July 27th, 2012 Comments off

“… Unidentified fighters have shot down an Iraqi army helicopter in clashes that have killed at least 19 people including 12 policemen, a regional official has said.The fighting around the town of Hadid on Thursday follows a warning last weekend from al-Qaeda’s leader in Iraq to push back into areas the group was driven out of by the US military after sectarian fighting peaked in 2007.
Diyala provincial spokesman Salih Ebressim Khalil said fighters opened fire on the helicopter, killing one soldier, wounding another and forcing the aircraft to make an emergency landing. The rest of the crew was unharmed….
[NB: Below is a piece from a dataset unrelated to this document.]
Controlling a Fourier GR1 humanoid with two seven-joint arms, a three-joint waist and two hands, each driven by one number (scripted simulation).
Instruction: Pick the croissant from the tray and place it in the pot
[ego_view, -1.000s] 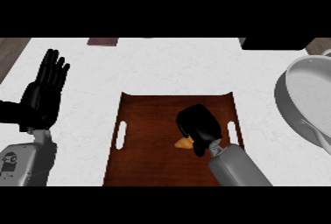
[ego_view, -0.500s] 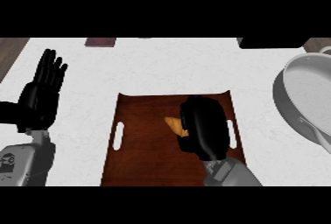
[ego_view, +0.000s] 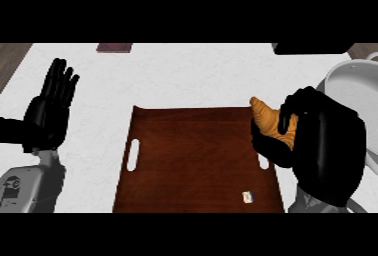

In a statement posted online last Saturday, local al-Qaeda leader Abu Bakr al-Baghdadi announced a new campaign dubbed “Breaking the Walls”.
He said it sought to undermine the nation’s weakened Shia-led government by realigning with Sunni tribes, and returning to areas it was driven from before the American military withdrew from Iraq last December.
Al-Qaeda in Iraq is regarded by Iraqi officials as significantly weaker than at the peak of its strength in 2006 and 2007, but it is still capable of spectacular mass-casualty attacks across the country.…”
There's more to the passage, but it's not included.